How rape is covered by news media: News reflects rape culture, or local norms toward sexual assault, writes Meg Dalton.

“Rape culture is difficult to measure,” she writes, “but there are a few common characteristics like victim blaming, implying victim consent, questioning victim credibility and empathy for the alleged perpetrator.”

 

Medill Spotlights Local News Collapse

Medill spotlights local news collapse: As newsroom jobs disappear, writes Mark Jacob, some areas of the country are virtually uncovered by journalism and plagues all news consumers with more superficiality and mistakes.

“Which means there’s plenty to read and view, but it might not tell us very much,” he writes on the local news crisis as part of the Local News Initiative at Northwestern University’s Medill School of Journalism.

Rage And The Media

Rage and the media: There is some merit to Trump’s claim that the media contributed to the current climate of fear and anger, writes Matt Lewis.

“Tell the truth, but in a way that is responsible,” he writes. “Eschew things that are salacious or done simply to gin up excitement. Exercise restraint and forbearance. The onus is on us to police ourselves. With great power comes great responsibility.”

 

Ethics Of Publishing Mugshots

Ethics of publishing mugshots: Is it preying on human suffering? Corey Hutchins reports that mugshots are a staple for some local newsrooms, while others avoid them.

“Some of those accused said they lost jobs and housing or relocated because they couldn’t find work,” writes Hutchins. Outcome of the cases often unknown.

Right To Be Forgotten

Cleveland.com is exploring allowing people to request that their names be removed from stories about minor crimes they committed, writes Sydney Smith.

“Typically, news outlets do not unpublish — or hit delete — on historical stories,” writes Smith. Names would be removed from older stories if court records in their case were expunged. Use of mug shots will be greatly curtailed.

 

The Many Names Of Marijuana

The many names of marijuana: Caren Lissner writes that “as more journalists cover the (legalized marijuana) industry, worth billions of dollars, many have had to scrutinize the synonyms and slang they use — often at the urging of merchants.”

Sellers say the word “marijuana” has a dark history, while “pot” is objectionable and “weed” is too informal for a substance with medical applications.

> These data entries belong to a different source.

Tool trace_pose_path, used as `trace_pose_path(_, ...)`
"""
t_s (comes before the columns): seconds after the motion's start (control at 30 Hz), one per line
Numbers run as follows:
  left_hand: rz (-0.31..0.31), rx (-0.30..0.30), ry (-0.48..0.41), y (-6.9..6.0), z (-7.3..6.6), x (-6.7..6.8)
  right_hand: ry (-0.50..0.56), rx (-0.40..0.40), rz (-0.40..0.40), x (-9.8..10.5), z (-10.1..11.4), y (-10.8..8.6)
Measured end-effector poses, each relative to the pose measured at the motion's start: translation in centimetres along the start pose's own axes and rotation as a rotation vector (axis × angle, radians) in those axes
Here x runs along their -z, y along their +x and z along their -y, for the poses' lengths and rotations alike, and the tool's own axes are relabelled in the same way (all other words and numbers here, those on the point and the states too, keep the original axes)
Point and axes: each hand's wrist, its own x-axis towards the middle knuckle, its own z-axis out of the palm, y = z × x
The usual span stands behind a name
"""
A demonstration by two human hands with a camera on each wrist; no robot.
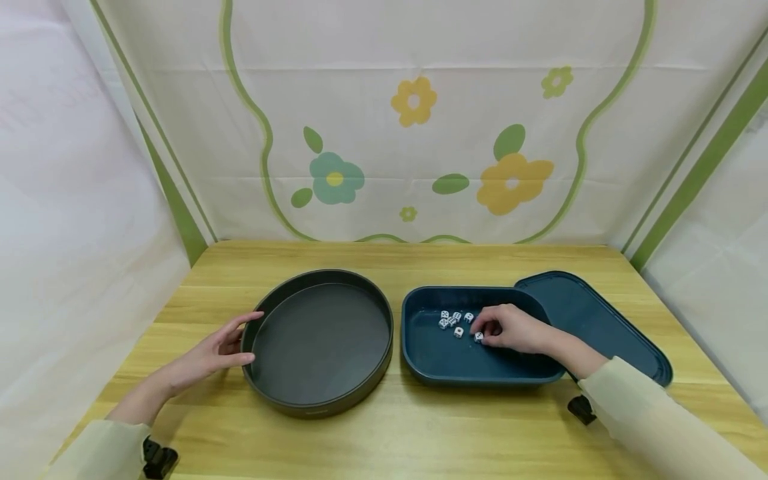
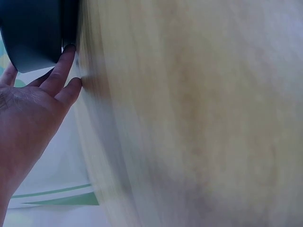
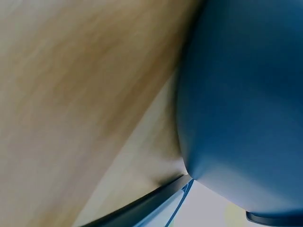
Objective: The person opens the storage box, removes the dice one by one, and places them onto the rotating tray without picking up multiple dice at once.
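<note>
A round dark pan [image 1: 324, 343] stands on the left of the table. My left hand [image 1: 201, 363] rests its spread fingertips against the pan's left rim; the left wrist view shows that hand [image 2: 35, 109] beside the dark wall [image 2: 35, 35]. Inside the blue rectangular container [image 1: 432, 360], several white dice [image 1: 459, 332] lie loosely grouped. My right hand [image 1: 510, 329] reaches in over the container's right side and pinches one die [image 1: 479, 337] between thumb and finger, low near the floor. In the right wrist view only the container's outer wall [image 3: 246, 104] shows, not the hand.
A dark blue lid [image 1: 600, 327] lies to the right, partly behind the container and under my right forearm. The wooden table [image 1: 414, 433] ends at a flowered white cloth [image 1: 372, 120] at the back, with white cloth at both sides.
</note>
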Motion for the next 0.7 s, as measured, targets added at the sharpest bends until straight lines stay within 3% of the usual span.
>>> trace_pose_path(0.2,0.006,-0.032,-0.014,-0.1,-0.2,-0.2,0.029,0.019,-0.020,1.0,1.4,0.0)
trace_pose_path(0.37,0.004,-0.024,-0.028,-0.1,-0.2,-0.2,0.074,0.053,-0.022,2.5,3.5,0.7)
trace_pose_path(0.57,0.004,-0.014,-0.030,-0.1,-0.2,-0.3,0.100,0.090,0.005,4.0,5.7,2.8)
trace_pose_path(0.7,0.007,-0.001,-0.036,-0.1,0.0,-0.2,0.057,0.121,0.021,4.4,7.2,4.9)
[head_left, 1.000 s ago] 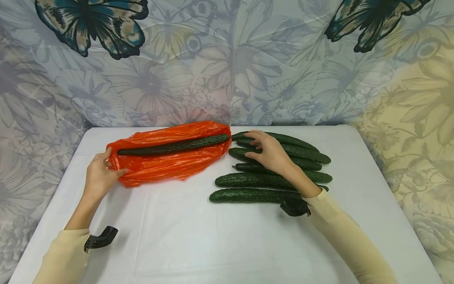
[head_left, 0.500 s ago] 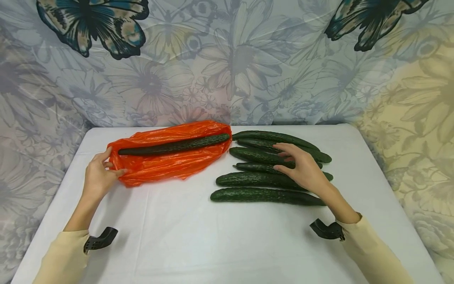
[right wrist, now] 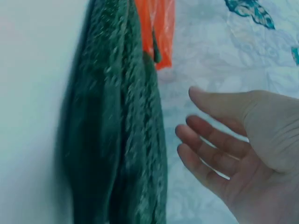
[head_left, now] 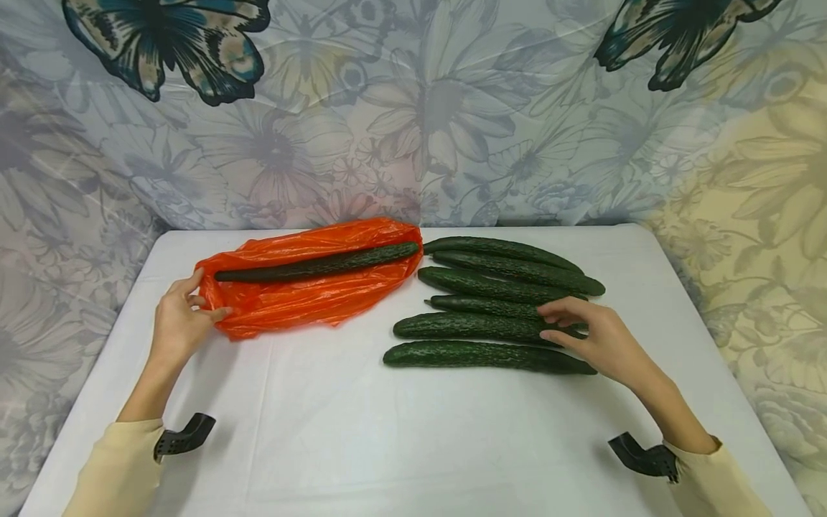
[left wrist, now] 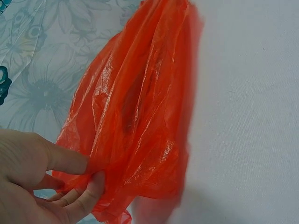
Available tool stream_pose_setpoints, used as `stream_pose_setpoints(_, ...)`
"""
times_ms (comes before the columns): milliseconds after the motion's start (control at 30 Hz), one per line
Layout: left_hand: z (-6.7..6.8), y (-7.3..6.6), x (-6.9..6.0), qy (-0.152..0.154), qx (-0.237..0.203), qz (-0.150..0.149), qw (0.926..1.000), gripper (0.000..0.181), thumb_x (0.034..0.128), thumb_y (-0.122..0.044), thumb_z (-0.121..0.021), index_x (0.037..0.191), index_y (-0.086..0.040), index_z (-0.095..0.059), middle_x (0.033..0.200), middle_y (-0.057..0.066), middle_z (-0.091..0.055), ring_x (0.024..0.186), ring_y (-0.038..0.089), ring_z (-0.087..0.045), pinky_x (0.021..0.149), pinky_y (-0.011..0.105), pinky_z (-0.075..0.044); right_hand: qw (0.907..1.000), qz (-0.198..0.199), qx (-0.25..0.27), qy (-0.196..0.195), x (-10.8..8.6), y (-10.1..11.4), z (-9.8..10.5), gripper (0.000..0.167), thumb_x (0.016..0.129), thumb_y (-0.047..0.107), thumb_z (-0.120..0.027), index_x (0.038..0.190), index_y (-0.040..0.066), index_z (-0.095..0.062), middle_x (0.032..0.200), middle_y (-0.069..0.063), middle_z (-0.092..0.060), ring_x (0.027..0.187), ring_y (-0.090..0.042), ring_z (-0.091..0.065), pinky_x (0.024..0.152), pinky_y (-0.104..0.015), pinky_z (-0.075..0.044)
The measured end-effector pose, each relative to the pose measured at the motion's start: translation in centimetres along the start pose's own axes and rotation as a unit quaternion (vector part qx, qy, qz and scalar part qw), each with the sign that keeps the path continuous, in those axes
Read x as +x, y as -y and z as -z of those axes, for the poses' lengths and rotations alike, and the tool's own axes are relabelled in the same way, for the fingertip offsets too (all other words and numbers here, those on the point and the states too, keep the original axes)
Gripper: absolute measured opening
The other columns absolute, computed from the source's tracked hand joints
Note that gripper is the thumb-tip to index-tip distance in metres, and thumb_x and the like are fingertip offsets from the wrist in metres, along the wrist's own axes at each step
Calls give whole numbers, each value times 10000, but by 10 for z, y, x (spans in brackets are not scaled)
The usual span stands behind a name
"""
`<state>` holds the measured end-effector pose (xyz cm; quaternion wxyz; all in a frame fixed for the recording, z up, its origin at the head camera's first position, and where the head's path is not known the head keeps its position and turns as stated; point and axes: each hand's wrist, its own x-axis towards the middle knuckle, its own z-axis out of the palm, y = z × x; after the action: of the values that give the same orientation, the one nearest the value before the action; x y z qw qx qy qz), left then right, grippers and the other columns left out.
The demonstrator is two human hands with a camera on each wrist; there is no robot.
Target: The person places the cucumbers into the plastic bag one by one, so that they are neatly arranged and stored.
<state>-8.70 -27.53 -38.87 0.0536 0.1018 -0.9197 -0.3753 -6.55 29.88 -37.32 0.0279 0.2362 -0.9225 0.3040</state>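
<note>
An orange-red plastic bag (head_left: 297, 305) lies at the back left, with one long dark green cucumber (head_left: 316, 266) on it or inside its opening; which one I cannot tell. My left hand (head_left: 177, 323) pinches the bag's left end between thumb and fingers, and the gathered plastic (left wrist: 135, 130) fills the left wrist view. To the right, several cucumbers (head_left: 478, 355) lie side by side in a rough row. Over their right ends is my right hand (head_left: 607, 343), fingers loosely bent and holding nothing. It hides part of the middle cucumbers (head_left: 478, 327).
A white cloth (head_left: 362, 438) covers the table. Behind it and at the sides hangs a patterned fabric backdrop (head_left: 420, 129) with flowers and butterflies. Each forearm carries a black wrist device (head_left: 642, 456).
My right hand has moved right and toward me along the cucumbers, uncovering their left and middle parts. The left hand, bag and cucumbers stay put.
</note>
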Motion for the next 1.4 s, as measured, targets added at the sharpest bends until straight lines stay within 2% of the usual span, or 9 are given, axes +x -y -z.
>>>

YouTube A Conspiracy Ecosystem

YouTube a conspiracy ecosystem: Craig Timberg and Drew Harwell write about wild conspiracies that flood YouTube.

“Among the most popular genres in the collection were related to mass shootings, and especially the one in Las Vegas in October that killed 58 people,” they write. “Typically these portrayed the attacks as politically motivated hoaxes, so called ‘false flags’ intended to dupe the public into believing that gun rights needed to be curtailed.” The 50 most widely viewed mass-shooting conspiracy videos were viewed 50 million times.

 

Media Trust Down, Can Be Restored For Some

Media trust down, can be restored for some: Gallup and the Knight Foundation release new findings.

“These results indicate that attempts to restore trust in the media among most Americans may be fruitful, particularly if those efforts are aimed at improving accuracy, enhancing transparency and reducing bias,” they report.

About one-third of those on the political right have lost faith in the media and expect that to be permanent.